Out of control, hurt, confused. It doesn’t make sense to hope. Death makes sense. It makes sense to run because it makes sense not to win. It makes sense for silence to consume and burn all possibility of understanding.
Evil makes sense.
You keep thinking of all of the reasons why not. But what if there’s a reason to stay in this wilderness? What if there’s still a reason to trust?
What if this is where God has led you? Perhaps this is the exact moment He always intended for you to be in, right now.
He died so you wouldn’t have to run. He died so you wouldn’t even have to win. In His death, there is infinite victory.
I don’t know what that means. I don’t know what that looks like. But I know that it simply is.
This wilderness is uncomfortable. It involves a lot of stillness and a lot of trust. It requires the recognition that you are truly out of control. Maybe you have been lead to this place of depravity so that He can show you rivers in the wasteland.
What if there’s a God that is pushing in on you? Maybe you haven’t felt it and maybe you haven’t seen it…but maybe His hand has been there the whole time.

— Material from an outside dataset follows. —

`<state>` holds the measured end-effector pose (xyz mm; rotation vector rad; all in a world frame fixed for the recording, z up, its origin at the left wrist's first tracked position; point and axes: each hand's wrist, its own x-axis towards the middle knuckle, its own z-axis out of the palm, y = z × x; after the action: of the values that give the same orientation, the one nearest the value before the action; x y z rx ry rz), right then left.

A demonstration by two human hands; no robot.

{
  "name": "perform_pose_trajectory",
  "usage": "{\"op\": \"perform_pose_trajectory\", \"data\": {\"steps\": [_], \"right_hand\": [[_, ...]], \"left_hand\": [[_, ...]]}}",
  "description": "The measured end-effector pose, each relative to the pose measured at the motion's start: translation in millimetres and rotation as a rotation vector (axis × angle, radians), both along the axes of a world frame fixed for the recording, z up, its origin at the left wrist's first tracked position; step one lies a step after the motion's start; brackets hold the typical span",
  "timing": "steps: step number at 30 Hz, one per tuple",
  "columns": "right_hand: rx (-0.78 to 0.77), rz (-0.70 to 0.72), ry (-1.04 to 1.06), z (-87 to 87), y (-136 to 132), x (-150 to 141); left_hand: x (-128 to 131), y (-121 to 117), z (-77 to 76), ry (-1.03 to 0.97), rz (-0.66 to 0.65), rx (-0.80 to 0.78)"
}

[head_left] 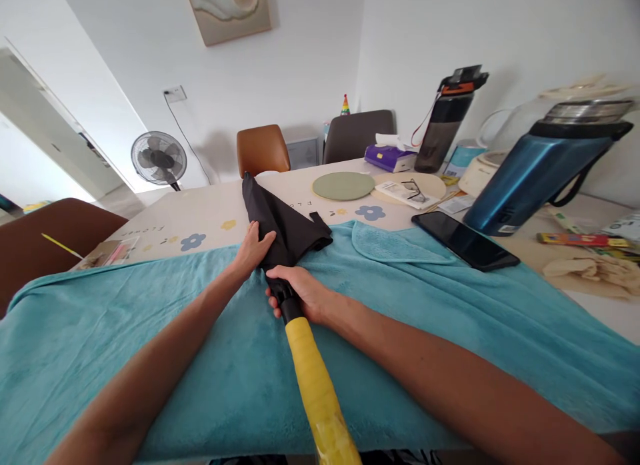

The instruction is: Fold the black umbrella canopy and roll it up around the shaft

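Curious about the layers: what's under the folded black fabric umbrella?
Teal plush blanket under its near part, pale printed table beyond; whatever the black umbrella covers can't be seen.

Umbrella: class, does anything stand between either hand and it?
Nothing visible does. The left hand touches the folded canopy of the umbrella directly, and the right hand wraps around it just above the yellow handle. The blanket lies underneath, and the phone lies off to the right, clear of both hands.

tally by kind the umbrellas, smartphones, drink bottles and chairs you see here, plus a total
Umbrella: 1
Smartphone: 1
Drink bottles: 2
Chairs: 3
Total: 7
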<state>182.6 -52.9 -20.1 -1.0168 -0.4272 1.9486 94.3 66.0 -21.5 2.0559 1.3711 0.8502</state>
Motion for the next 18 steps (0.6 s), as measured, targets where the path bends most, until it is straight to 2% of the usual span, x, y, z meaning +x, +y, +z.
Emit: {"op": "perform_pose_trajectory", "data": {"steps": [3,5,10,18], "right_hand": [[0.009,-0.007,0.019,-0.6,0,0],[0.015,-0.016,0.025,-0.7,0,0],[0.035,-0.014,0.035,0.0,-1,0],[0.032,0.019,0.095,3.7,-5,-3]], "left_hand": [[6,0,3.2,-0.114,0.109,-0.088],[10,3,4.2,-0.236,0.124,-0.178],[15,14,2.7,-0.569,0.127,-0.536],[9,21,2.1,-0.712,0.162,-0.754]]}}
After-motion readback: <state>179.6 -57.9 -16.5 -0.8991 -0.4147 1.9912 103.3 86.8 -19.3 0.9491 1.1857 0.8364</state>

Maybe there’s a situation that is so broken that you don’t even know what to hope for. Maybe you don’t even know what restoration looks like. Maybe you’re terrified of hoping because you’ve tried and you’ve been hurt. Maybe you’re afraid of opening your heart again and being disappointed, or worse, destroyed.

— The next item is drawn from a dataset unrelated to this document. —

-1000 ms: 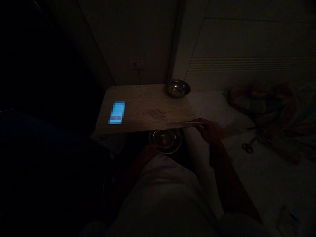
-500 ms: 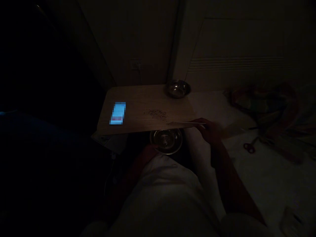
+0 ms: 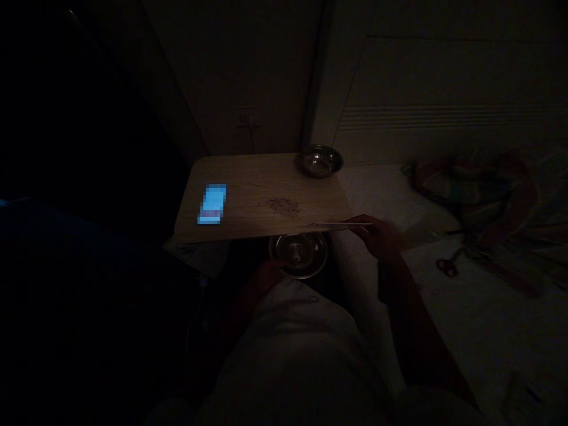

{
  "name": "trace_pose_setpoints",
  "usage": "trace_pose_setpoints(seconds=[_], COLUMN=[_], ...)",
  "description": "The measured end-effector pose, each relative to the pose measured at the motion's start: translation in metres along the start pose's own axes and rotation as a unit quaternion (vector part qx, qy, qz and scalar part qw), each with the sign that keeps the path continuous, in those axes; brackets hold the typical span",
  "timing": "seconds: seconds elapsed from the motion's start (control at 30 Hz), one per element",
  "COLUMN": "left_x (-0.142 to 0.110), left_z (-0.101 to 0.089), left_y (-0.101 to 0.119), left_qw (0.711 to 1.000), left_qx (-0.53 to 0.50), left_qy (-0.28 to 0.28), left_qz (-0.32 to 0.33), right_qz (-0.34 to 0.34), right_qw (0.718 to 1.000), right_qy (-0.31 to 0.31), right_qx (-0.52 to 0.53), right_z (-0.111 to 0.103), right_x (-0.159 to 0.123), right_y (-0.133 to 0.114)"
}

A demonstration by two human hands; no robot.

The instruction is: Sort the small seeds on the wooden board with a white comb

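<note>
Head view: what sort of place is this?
Probably a dim bedroom or living area: a pale, bed-like surface with scissors on it, a small wooden table, and a wall socket behind.

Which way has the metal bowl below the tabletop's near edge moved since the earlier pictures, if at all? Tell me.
No. The metal bowl shows no clear shift against the tabletop's near edge.

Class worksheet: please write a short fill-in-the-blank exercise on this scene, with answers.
The glowing screen lies to the ____ of the dark specks.
The thin pale strip is in the ____ hand.
Beside the lower bowl is the ____ hand.
In all, ____ metal bowls are visible.

Answers: left; right; left; two.
</note>
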State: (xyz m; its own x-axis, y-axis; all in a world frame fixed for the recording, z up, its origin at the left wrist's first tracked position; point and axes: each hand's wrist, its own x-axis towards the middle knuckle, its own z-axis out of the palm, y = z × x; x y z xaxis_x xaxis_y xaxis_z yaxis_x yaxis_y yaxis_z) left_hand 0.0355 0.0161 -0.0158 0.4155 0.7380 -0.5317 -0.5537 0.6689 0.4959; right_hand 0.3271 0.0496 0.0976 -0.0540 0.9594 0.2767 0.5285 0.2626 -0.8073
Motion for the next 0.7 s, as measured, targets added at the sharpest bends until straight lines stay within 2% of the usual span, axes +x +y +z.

It’s really scary to hope in what you thought was beyond restoration. It’s really scary to not place an ending or a verdict on something that you have buried in the ground because it looks dead.

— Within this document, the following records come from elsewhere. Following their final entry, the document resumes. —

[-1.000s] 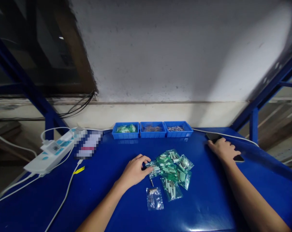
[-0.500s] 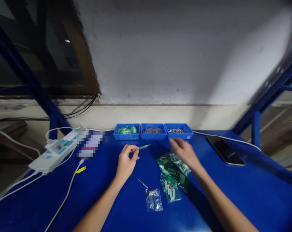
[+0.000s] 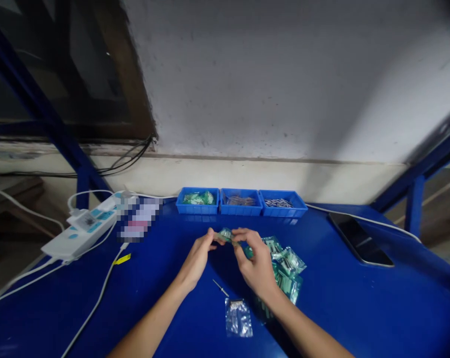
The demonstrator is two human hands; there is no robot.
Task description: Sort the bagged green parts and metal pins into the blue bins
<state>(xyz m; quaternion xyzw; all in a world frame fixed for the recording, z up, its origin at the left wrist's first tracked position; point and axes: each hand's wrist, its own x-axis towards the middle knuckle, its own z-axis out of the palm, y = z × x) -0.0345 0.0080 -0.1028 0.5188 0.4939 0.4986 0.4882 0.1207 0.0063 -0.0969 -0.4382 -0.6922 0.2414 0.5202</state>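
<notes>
Between my two hands, above the middle of the blue table, is a small green plastic bag (image 3: 225,233). My left hand (image 3: 199,256) pinches its left edge, and my right hand (image 3: 255,259) has thumb and fingers closed on its right side. What the bag contains is too small to tell. Partly hidden behind my right hand and forearm lies a pile of green bags (image 3: 287,278) with pale, rod-like parts inside. In front of my hands a single pop rivet (image 3: 220,287) lies on the table, close to a clear plastic bag (image 3: 238,319) holding small copper-coloured pieces.
Three blue bins stand along the back: a left bin (image 3: 198,210) with green bags, a middle bin (image 3: 241,210) with thin brownish parts, a right bin (image 3: 284,213) with metal rivets. A phone (image 3: 360,239) lies right; a power strip (image 3: 87,228) and white cables lie left.
My right hand has come left and down from above the pile to the green bag, and now grips it together with my left hand. The view has shifted slightly.
</notes>
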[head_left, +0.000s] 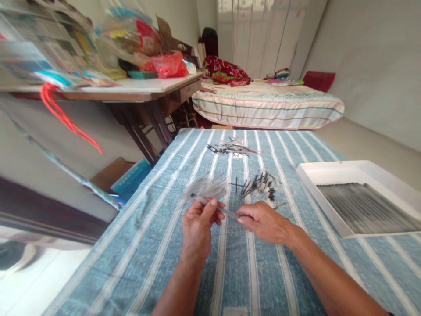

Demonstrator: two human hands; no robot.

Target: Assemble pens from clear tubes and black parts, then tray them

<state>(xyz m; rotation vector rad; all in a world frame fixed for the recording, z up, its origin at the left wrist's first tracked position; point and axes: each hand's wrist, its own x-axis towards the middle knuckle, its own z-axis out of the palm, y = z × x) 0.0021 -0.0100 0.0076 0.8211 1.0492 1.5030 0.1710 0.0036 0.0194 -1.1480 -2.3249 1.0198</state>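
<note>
A slim translucent pen barrel (227, 213) with a dark tip at its far left end is held between my two hands. My left hand (201, 219) is closed around its middle, thumb on top. At its right end my right hand (263, 221) pinches it; whatever else lies inside those fingers is hidden. Just beyond my left hand lies a pile of clear pen barrels (210, 185). Small black and clear pen parts (261, 184) are heaped beyond my right hand. Farther back is a bundle of thin pen refills (230, 148), dark with some reddish ends.
At right a white tray (365, 168) holds a row of dark pens (365, 208). Everything rests on a blue striped cloth (158, 272). A cluttered side table (131, 87) stands at left, a bed (263, 103) behind, and a blue box (134, 177) sits low at left.
</note>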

This. This is the best place to be in. Because there’s nothing left to hold onto. No expectations or demands…all He asks of you is to open your hands and receive the glory and restoration that He has won. If you don’t know what that looks like, then good. Because really, it’s so far beyond what anyone can imagine.
We worship the God of miracles who does not disappoint.
Through death’s defeat…He paved a way for hope. He showed us that nothing is beyond restoration.
“The last enemy that shall be destroyed is death.” (1Cor 15:26) Evil is sensible.
God is not. His love is not.
It made no sense for His Son to take on flesh and blood. It made no sense for Jesus to heal the sick and the lame and the deaf. It made no sense for Him to suffer and die just so we might someday maybe choose Him.
He would have been absolutely fine if Satan claimed all of us; He would have still been God. We would have been absolutely fine if He just cut His pinky finger. And yet…He choose to die the most gruesome death in history.
Evil is sensible. God’s love is not.
I don’t want to hope anymore because I’ve hoped and my heart has been broken. I’ve hoped and I’ve realized how out of control I am. I’ve hoped and I’ve realized how much my heart has been set on this.
Hope requires vulnerability. Hope requires us to depend on a wild love. What other kind of love could ever even attempt to go up against the grave?
I’m done placing labels and verdicts. I say nothing is beyond restoration…but that’s for everyone else’s lives.
I choose to believe that God is restoring and He takes beyond restoration.
My hope is not founded in what I want to happen. My hope is not founded in what makes sense.
My hope is founded in a God who radically chases me down. That same powerful love that claimed me and rose me up from the grave is present in this situation, in every situation. My hope is founded in a God whose ways are so infinitely beyond me.
Done with fear. Done with assumptions and expectations.
He’s not done. He didn’t stop when He rose Lazarus. He didn’t stop on the cross. He didn’t stop at the resurrection.
He’s still not done.
Verdict: victorious. Finished at the cross. There is more to come.
Decision: trust. Receive. Witness miracles.